Cela peut être attribué en partie au fait que les étrangers sont rebutés par l’exceptionnalisme américain affiché, démontré de la manière la plus visible par le titre plutôt ridicule de « World Series » pour une compétition presque exclusivement américaine. Ce titre est devenu particulièrement ridicule cette année après l’annonce que les Blue Jays de Toronto, la seule équipe non américaine de la ligue, seraient obligés de s’installer à Buffalo, dans l’État de New York. Le gouvernement canadien s’était inquiété du fait que des équipes traversaient continuellement la frontière de son pays, un pays qui avait fait de grands progrès contre le Covid-19, d’un pays qui n’en avait très certainement pas fait.

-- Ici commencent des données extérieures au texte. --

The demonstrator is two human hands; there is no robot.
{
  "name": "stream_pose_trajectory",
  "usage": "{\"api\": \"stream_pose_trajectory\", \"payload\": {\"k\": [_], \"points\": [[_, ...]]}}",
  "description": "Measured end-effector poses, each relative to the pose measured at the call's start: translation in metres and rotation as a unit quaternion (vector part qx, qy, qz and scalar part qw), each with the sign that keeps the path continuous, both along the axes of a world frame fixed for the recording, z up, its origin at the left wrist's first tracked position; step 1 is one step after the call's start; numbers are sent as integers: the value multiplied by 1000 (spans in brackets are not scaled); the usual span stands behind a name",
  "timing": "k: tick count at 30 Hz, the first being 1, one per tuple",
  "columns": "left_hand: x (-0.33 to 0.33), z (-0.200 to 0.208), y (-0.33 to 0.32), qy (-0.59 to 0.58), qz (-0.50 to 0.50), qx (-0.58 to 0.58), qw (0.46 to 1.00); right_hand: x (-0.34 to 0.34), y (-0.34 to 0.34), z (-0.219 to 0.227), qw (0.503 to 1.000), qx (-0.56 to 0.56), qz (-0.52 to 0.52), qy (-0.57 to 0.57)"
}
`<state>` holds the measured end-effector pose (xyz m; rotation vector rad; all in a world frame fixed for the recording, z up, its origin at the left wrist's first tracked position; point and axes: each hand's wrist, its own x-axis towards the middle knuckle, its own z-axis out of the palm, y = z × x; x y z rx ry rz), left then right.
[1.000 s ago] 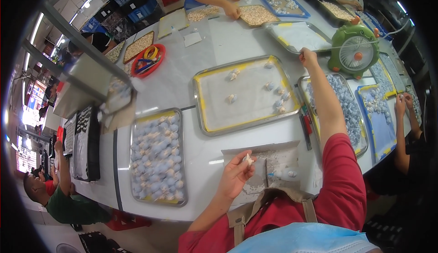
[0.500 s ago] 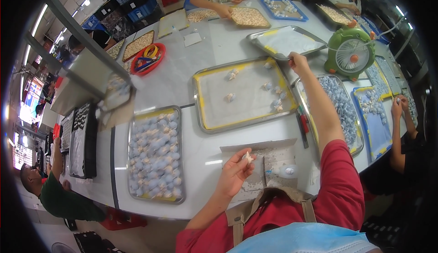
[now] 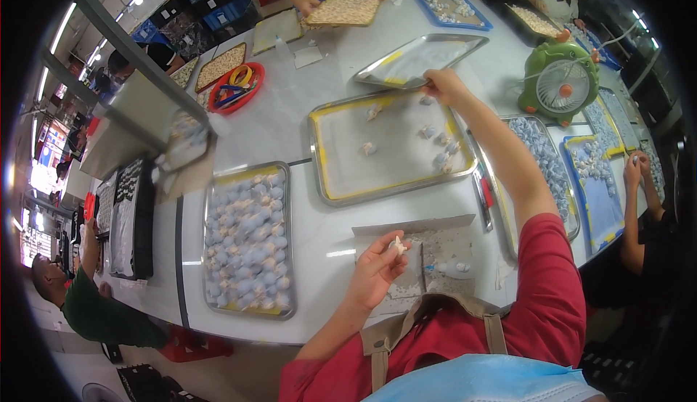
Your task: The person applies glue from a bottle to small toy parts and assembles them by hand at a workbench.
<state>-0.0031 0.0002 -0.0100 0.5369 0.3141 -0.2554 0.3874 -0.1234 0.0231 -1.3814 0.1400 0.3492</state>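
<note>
My left hand [image 3: 372, 275] is closed in a pinch on a small cream-coloured piece [image 3: 398, 244], above an open cardboard box [image 3: 435, 222]. A small bottle [image 3: 457, 268] lies in that box. Out in front, my right hand [image 3: 448, 87] grips the near edge of a metal tray [image 3: 417, 59] lined with pale paper, which is tilted. Beneath that forearm's left side lies a larger lined tray [image 3: 392, 173] with several blue-and-cream pieces on it. To my left, a metal tray [image 3: 247, 239] is covered with rounded blue-grey pieces bearing cream parts.
A green fan [image 3: 559, 83] stands at the right, beyond a tray of blue pieces [image 3: 541, 152]. A red basket [image 3: 255, 86] of tools sits at far left. Across the table a person holds a tray of cream pieces [image 3: 343, 11]. Other people work at both sides.
My right hand has moved left with the lined tray, which is now more tilted. The person opposite has shifted a tray of cream pieces left. My left hand has barely moved.
</note>
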Motion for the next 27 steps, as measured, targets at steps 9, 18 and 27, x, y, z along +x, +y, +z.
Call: {"api": "stream_pose_trajectory", "payload": {"k": [9, 18, 27], "points": [[1, 5, -4, -5, -3, 17, 1000, 102, 83, -84, 922, -243, 98, -286], [-4, 9, -1, 9, -3, -4, 1000, 22, 110, -13, 997, 32, -71, 15], [1, 12, -1, -16, -12, 0, 1000, 19, 129, -38, 990, 99, -76, 59]]}}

Juan Soto des Washington Nationals a manqué le week-end d’ouverture en raison d’un diagnostic positif au Covid-19, mais a terminé la saison en tant que meilleur frappeur de la ligue © Getty Images

A l’heure où j’écris ces lignes, nous sommes maintenant dans la post-saison de 2020, ou les playoffs, et une étape que les Giants n’ont pas tout à fait réussie. Pour la ligue dans son ensemble, cependant, atteindre ce point peut être considéré comme un triomphe. L’achèvement de la ligue contre toute attente a été caractérisé par Juan Soto, 21 ans, des Nationals de Washington, qui a manqué le week-end d’ouverture en raison d’un diagnostic positif de Covid-19, mais qui a terminé la saison régulière comme le frappeur le plus performant de la ligue.

De telles statistiques pourraient finir par être considérées comme des anomalies, marquées à jamais d’un astérisque « 2020 ». Quoi qu’il en soit, la saison 2020 s’inscrira dans les livres d’histoire aux côtés de 1918, 1942 et 2001 – une année où les Américains se sont une fois de plus appuyés sur leur ami fiable.